Task prompt: Look through the records below for the line with "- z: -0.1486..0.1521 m". Return that line and each one after it up to and including the line with "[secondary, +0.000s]", exactly.

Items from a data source
+===+
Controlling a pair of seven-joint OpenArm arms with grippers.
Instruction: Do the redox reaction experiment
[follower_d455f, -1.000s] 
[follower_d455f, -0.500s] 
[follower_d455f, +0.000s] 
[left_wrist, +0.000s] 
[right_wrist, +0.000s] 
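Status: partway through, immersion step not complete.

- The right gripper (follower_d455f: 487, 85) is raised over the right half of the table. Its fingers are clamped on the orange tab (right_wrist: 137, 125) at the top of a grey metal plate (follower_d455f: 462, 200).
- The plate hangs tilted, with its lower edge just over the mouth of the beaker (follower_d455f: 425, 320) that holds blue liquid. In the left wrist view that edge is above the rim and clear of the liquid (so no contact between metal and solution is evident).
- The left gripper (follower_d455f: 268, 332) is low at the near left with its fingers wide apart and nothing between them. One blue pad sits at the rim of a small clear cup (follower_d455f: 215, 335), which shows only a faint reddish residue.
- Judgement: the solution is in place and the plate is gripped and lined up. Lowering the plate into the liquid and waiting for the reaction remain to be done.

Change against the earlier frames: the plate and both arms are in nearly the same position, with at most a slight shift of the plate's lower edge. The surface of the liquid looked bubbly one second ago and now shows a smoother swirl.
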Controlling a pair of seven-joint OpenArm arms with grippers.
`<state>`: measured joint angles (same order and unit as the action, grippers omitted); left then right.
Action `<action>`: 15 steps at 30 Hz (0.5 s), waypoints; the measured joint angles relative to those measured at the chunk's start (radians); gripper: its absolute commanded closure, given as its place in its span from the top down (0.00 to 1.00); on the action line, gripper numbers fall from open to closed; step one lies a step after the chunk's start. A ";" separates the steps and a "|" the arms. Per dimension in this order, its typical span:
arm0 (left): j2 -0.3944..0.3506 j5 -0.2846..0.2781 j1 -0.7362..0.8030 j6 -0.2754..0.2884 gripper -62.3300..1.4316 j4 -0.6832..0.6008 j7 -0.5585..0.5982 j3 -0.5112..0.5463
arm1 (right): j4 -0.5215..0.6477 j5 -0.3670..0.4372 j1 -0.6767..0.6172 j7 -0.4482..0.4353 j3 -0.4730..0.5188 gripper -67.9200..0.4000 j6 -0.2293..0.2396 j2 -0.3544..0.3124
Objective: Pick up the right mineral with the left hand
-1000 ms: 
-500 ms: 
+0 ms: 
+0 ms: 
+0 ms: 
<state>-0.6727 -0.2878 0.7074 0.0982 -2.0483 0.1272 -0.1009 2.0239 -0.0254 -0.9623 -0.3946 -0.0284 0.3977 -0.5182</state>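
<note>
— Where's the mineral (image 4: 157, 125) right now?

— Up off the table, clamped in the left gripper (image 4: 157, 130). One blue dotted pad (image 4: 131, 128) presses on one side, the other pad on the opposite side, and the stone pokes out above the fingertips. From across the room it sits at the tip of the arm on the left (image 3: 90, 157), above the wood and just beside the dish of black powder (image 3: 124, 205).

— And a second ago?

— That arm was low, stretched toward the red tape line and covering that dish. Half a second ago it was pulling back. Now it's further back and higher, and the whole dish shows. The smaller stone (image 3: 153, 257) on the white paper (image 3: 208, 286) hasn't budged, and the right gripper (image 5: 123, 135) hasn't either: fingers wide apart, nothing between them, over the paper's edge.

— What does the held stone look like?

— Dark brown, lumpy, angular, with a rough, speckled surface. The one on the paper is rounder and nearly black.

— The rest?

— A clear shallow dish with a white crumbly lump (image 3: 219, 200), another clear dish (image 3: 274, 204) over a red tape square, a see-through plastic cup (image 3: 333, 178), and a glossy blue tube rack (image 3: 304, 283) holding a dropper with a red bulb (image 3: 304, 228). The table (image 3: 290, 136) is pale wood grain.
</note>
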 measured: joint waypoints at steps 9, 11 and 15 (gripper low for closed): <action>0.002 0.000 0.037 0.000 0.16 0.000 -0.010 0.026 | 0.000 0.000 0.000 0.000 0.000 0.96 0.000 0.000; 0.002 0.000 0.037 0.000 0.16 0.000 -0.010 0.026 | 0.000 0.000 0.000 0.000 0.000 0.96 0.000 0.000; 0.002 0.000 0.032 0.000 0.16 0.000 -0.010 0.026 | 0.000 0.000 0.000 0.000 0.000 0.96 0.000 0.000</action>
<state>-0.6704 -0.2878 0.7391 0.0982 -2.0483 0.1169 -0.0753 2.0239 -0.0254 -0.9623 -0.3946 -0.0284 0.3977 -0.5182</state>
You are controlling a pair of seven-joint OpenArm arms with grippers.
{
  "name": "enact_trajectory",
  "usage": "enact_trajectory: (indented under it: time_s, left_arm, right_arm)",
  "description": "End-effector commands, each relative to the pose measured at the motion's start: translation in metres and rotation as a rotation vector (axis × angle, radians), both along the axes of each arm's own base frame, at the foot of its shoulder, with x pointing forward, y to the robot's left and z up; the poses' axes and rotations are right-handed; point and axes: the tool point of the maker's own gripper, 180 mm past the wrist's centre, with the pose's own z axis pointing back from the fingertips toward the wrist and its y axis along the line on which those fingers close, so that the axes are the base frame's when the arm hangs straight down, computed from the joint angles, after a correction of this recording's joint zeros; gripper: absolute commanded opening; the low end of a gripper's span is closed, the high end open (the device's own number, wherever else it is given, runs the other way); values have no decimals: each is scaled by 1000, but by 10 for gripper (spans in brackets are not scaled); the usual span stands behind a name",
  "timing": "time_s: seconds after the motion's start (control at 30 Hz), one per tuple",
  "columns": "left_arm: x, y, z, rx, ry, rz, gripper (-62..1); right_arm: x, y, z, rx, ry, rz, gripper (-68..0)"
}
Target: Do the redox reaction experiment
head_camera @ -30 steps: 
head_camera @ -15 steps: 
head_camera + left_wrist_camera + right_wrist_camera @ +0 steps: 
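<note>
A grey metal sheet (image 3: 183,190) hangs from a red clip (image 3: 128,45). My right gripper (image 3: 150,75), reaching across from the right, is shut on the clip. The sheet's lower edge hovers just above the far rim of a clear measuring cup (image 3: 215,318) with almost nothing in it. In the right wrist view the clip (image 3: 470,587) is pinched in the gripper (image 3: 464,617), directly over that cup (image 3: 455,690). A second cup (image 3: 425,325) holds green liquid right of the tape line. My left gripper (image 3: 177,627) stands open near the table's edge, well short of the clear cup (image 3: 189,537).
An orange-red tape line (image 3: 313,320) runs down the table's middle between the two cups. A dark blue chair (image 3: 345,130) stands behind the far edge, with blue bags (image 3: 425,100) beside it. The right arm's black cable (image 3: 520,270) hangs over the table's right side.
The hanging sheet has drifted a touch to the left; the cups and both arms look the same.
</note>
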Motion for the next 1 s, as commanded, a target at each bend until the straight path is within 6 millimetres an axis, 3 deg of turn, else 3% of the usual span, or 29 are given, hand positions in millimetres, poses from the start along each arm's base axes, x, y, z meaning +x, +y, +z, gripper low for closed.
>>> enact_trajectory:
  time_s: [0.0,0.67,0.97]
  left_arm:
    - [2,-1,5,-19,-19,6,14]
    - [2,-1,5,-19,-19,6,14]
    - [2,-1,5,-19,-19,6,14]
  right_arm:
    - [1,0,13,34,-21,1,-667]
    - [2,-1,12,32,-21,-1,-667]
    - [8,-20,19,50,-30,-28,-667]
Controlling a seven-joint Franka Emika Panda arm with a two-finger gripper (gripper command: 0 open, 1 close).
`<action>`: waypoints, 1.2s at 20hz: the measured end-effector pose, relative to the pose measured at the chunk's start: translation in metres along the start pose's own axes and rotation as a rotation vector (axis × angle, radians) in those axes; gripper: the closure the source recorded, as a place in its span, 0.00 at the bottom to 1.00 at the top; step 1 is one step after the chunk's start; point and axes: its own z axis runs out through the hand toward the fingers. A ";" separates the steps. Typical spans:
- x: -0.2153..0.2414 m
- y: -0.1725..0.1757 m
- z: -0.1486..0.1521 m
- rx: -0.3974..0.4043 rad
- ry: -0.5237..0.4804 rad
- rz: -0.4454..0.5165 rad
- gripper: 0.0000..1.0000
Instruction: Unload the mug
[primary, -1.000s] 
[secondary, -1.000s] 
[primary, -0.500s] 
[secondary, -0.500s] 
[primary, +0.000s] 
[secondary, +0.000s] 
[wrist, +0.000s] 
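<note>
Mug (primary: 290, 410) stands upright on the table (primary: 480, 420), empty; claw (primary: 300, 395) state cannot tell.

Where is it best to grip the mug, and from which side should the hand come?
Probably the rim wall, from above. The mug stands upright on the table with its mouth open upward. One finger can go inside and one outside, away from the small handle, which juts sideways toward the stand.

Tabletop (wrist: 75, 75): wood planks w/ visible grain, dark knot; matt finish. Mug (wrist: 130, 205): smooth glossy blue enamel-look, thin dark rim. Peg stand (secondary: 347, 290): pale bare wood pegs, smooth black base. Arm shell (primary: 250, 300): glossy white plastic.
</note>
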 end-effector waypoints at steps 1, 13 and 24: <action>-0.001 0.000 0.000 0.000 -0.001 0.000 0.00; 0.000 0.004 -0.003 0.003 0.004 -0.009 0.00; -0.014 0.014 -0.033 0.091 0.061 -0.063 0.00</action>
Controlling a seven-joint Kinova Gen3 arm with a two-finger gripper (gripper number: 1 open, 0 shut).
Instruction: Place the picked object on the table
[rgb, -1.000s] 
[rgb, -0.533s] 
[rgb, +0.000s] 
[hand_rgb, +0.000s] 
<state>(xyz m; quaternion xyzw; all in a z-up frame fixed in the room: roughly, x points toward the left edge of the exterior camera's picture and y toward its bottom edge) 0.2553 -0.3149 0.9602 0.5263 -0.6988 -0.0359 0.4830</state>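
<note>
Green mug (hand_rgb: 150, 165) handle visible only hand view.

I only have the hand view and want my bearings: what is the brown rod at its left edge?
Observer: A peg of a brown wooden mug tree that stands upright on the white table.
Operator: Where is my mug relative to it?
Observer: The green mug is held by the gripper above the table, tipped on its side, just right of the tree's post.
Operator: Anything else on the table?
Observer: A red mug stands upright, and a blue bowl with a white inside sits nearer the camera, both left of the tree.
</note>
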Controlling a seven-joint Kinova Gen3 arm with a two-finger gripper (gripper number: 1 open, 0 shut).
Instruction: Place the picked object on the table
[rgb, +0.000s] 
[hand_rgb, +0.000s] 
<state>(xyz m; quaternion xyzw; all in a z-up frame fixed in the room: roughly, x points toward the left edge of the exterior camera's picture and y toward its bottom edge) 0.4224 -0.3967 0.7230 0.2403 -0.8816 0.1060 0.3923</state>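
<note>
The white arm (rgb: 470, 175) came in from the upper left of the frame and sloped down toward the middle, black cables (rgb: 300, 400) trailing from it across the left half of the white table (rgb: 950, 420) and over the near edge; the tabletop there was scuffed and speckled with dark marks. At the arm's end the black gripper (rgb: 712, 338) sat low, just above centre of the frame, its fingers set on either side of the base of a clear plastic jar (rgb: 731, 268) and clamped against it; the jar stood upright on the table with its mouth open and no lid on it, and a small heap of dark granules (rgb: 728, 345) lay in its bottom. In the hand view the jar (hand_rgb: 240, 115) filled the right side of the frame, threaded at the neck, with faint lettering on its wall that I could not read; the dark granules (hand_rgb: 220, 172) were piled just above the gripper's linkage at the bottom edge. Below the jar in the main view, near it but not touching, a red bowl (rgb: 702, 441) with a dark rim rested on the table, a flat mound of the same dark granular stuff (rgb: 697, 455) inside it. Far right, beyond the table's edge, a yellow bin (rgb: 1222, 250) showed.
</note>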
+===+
The completed task:
- z: -0.1486..0.1521 m
- rx: -0.3974..0.4043 rad
- ry: -0.5237..0.4804 rad
- rz: -0.4454..0.5165 rad
- gripper: 0.0000..1.0000
Instruction: Unload the mug
[primary, -1.000s] 
[secondary, -1.000s] 
[primary, -0.500s] 
[secondary, -0.500s] 
[primary, +0.000s] 
[secondary, +0.000s] 

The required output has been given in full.